We used the machine learning fitting functions in the R package rminer (Cortez, 2020), which calls random forest routines from the randomForest package (Liaw & Wiener, 2002, implementation from the original random forest algorithm by Breiman, 2001). For each random forest, we optimised the number of trees in the forest and the number of variables examined by each tree using the grid hyperparameter search procedure implemented in rminer, to choose between two numbers of trees (500 or 1,000) and four numbers of principal components examined per tree (1–4), using rminer's ordered holdout validation method with 2/3 of the data used for training.

We validated the results of our analysis by using two other widely used machine learning classification methods: linear discriminant analysis and support vector machines (Cristianini & Shawe‐Taylor, 2000; James et al., 2013), both accessible in rminer (Cortez, 2020).

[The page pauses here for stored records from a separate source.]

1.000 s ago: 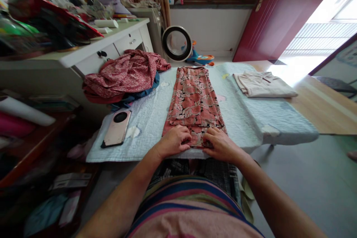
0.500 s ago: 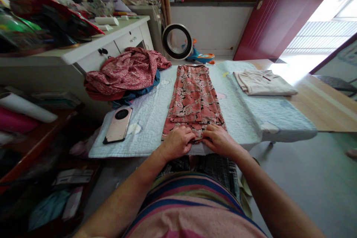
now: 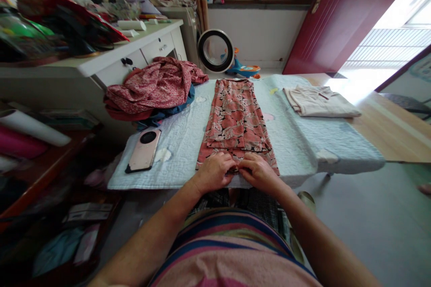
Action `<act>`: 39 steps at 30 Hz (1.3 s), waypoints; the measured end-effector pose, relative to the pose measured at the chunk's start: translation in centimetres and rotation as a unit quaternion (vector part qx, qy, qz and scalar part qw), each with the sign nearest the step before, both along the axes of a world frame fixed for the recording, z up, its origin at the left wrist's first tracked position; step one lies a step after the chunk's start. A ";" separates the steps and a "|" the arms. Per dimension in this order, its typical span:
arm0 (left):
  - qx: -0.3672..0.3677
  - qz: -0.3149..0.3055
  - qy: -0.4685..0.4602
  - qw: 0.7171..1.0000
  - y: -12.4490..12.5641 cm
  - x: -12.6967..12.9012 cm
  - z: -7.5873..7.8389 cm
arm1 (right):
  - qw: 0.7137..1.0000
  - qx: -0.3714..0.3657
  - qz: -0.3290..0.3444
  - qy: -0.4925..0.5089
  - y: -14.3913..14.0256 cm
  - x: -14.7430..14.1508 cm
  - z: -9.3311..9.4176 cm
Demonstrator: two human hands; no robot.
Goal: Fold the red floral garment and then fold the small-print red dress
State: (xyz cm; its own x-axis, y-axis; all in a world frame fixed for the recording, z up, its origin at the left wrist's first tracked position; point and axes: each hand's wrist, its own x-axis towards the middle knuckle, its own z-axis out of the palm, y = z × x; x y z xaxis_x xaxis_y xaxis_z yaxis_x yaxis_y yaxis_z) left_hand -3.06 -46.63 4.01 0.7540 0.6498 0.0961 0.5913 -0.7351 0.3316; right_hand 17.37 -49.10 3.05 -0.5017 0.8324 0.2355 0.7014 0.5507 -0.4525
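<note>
Nearest to you, at the front edge of the table, your left hand (image 3: 217,169) and your right hand (image 3: 257,168) sat side by side, almost touching. On each, the fingers were curled in nearly closed, and they seemed to pinch the near hem of the floral cloth (image 3: 238,114) between thumb and fingertips; how firm that pinch was, you could not have told from this view, since your knuckles hid most of it.

The floral cloth lay lengthwise in front of you on the pale blue quilted cover (image 3: 182,154), running from under your hands to the cover's far side. It looked partly folded: a narrower upper layer lay flat but stopped short of your fingers, and a wider layer showed beneath it at the near end. The layers there did not line up, so that end looked unfinished.

Off to your left, a phone (image 3: 142,154) lay on the cover, apart from the cloth. Farther out on your right, a cream garment (image 3: 321,102) lay flat and neatly folded, so one piece looked done. Beyond the phone on your left, a red patterned cloth (image 3: 151,87) lay bunched over a blue cloth (image 3: 182,108), both loose and unfolded. Farthest off, a round black-rimmed object (image 3: 216,50) stood past the cover.
</note>
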 end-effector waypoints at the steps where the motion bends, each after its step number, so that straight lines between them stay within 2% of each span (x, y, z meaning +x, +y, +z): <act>1: 0.005 0.002 0.005 1.000 -0.1 0.1 0.0 | 1.000 0.000 -0.004 0.003 0.0 0.0 -0.1; 9: 0.047 0.018 0.021 0.999 -0.8 0.5 0.0 | 1.000 0.004 -0.011 0.006 -0.1 -0.2 -0.1; 22: -0.016 0.003 -0.064 0.998 0.0 -0.4 -0.9 | 0.997 -0.024 -0.010 0.067 -0.2 -0.5 -0.4; 30: 0.000 -0.001 -0.014 1.000 -0.3 -0.4 -0.7 | 0.997 -0.019 -0.071 0.022 -1.4 1.0 -0.1; 39: 0.000 -0.016 0.008 1.000 -0.3 -0.4 -0.1 | 0.999 -0.017 -0.045 -0.003 -1.3 1.4 -0.2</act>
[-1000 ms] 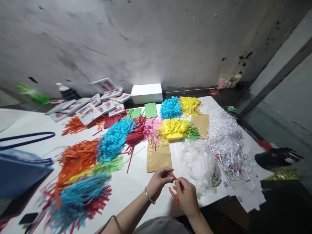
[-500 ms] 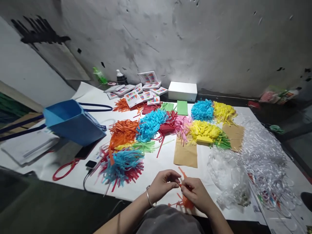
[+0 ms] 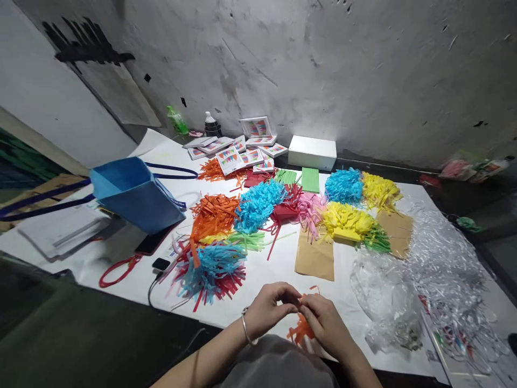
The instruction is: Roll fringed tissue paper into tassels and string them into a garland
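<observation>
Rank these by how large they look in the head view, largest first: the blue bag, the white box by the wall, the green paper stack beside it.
1. blue bag, though it lies nearer the camera
2. white box
3. green paper stack

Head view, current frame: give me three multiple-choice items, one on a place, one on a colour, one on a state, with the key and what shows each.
1. Where is the blue bag?
A. on the table's left part
B. beside the white box
C. on the clear plastic heap

2. What colour are the paper strips in the hands?
A. yellow
B. orange
C. pink

3. How do the left hand and right hand stand?
A. both flat on the table
B. one raised to the wall
C. both pinched on the strips

Key: 1 A, the bag sits left of the coloured piles on the table. 2 B, orange shows between and below the fingers. 3 C, the fingertips meet on the bundle.
</observation>
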Demonstrator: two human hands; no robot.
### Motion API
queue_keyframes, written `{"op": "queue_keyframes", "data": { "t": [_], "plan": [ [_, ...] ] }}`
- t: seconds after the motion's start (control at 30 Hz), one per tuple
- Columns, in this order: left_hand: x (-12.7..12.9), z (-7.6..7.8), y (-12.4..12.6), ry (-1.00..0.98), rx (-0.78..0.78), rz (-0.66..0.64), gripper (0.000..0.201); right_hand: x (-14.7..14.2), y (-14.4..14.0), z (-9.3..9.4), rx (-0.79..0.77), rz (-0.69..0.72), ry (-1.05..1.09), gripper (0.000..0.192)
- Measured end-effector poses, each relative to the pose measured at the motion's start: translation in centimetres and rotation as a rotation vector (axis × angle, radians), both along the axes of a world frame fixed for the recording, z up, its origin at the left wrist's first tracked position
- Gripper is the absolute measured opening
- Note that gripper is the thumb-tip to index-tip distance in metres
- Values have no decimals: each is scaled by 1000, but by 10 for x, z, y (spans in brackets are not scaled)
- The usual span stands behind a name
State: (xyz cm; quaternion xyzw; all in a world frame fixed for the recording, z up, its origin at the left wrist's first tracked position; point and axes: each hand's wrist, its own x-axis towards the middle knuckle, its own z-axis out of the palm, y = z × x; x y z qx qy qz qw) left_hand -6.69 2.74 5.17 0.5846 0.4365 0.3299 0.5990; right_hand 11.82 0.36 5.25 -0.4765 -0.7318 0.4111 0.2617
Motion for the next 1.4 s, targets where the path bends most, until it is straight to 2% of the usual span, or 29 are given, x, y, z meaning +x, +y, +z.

To know which wavelengths were most used to assign data points to each habitat, we trained another set of random forests, this time directly on reflectance data (taken every 5 nm from 300 to 700 nm) instead of principal components. We recorded the relative importance of each wavelength for each habitat, as measured by the mean decrease in accuracy during wavelength permutation, implemented in the randomForest package (Liaw & Wiener, 2002).

Univariate analyses

For each island where significant differences in dewlap colouration were detected between habitats, we used multiple univariate analyses of variance (ANOVA) to identify possible principal components underlying the observed differences. We constructed our ANOVA models in two steps, as per Zuur (2009). In a first step, we accounted for heterogeneity of variances across groups by systematically comparing the goodness‐of‐fit of an ANOVA model estimated with ordinary least squares (OLS) with that of a model estimated with generalized least squares (GLS), which allowed one estimate of residual variance per habitat (using the R package nlme, Pinheiro & Bates, 2000; Pinheiro et al., 2020). Both models were fitted with restricted maximum likelihood (REML). Goodness‐of‐fit was estimated using Akaike's Information Criterion corrected for small sample sizes (AICc, R package MuMIn, Bartoń, 2019), and the estimation method yielding the lowest AICc was retained. In a second step, we re‐fitted the retained model with maximum likelihood (ML) to test for the effect of habitat type using likelihood ratio tests (LRT) between a model including a habitat term and a null model lacking the habitat term.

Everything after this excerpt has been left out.